Submitted to: Molecular Breeding of Forage and Turf Conference
Publication Type: Abstract Only
Publication Acceptance Date: 6/1/2007
Publication Date: 7/1/2007
Citation: Bushman, B.S., Larson, S.R., Wang, R., Mott, I.W. 2007. New Genomic Resources for Pasture and Range Grasses. Molecular Breeding of Forage and Turf Conference.

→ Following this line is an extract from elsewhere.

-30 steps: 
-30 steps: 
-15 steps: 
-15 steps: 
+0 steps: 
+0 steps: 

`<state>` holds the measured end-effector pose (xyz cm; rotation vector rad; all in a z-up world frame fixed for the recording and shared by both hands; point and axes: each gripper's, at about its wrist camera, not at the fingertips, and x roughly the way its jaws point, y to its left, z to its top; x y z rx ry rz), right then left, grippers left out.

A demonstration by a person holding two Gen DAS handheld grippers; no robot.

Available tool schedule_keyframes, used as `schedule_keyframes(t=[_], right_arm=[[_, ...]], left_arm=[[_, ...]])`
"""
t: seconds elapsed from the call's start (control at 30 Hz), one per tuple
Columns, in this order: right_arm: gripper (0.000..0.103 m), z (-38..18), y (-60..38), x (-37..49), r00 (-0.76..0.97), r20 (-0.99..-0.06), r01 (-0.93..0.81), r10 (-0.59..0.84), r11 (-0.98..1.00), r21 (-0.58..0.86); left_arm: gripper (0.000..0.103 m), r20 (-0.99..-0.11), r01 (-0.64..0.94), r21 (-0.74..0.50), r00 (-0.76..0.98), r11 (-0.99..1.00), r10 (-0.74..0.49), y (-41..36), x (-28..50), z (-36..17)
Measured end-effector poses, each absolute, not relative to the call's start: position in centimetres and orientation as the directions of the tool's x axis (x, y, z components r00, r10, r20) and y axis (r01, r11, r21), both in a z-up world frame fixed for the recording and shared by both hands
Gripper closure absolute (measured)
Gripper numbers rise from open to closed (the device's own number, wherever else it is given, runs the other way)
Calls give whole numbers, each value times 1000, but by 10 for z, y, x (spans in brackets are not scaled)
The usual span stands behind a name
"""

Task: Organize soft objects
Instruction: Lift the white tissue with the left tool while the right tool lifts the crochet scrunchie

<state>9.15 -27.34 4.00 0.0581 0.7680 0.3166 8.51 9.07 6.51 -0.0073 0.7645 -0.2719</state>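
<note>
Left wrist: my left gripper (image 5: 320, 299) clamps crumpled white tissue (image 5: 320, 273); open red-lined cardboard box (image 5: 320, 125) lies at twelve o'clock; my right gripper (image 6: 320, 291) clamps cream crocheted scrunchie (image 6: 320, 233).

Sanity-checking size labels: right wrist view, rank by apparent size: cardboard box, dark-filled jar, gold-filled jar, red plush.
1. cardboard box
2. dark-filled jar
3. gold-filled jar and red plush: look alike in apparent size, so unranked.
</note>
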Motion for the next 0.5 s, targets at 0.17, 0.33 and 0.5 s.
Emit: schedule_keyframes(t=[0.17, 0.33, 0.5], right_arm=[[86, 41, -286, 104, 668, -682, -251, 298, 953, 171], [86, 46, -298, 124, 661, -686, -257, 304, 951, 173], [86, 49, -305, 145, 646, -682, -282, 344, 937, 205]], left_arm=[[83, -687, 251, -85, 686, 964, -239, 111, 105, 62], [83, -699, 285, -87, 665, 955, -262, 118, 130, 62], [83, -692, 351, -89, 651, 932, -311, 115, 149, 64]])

Technical Abstract: One of the initial requirements of utilizing genomic approaches in plant improvements is the availability of DNA sequence information. Toward the goal of generating sequence information for forage and pasture grasses, we are developing EST libraries from orchardgrass (Dactylis glomerata) and several Triticeae forage grasses (Pseudoroegneria spicata, Leymus spp., and Elymus spp.). Tissues collected from orchardgrass included water and salt stressed shoot and roots, etiolated seedlings, and low temperature acclimated crowns. From the Triticeae grasses, rhizome and tiller ends, water and salt stressed shoot and roots, and etiolated seedlings were collected. Library construction, sequencing, and bioinformatics were carried out through a cooperation with the University of Illinois W. M. Keck Center for Comparative and Functional Genomics. All EST libraries were normalized, tagged for identification by tissue, and sequenced from both the 5' and 3' ends in order to include the 3' untranslated regions (UTR). Average length of sequences was greater than 1 kb, and 8,000-11,000 unigenes were detected for the Triticeae libraries upon contig assembly. Approximately 1,400 SSRs were detected from the Pseudoroegneria library and 1,700 from the Leymus library. These SSR containing contigs/sigletons were aligned to rice chromosomes, and the predicted location of SSR markers has been validated for the Leymus library. Additional PCR primers designed from the 3' UTR regions contained higher degrees of polymorphism than SSRs. The orchardgrass library sequencing is not yet completed such that more data will be presented; and current and projected uses will also be discussed.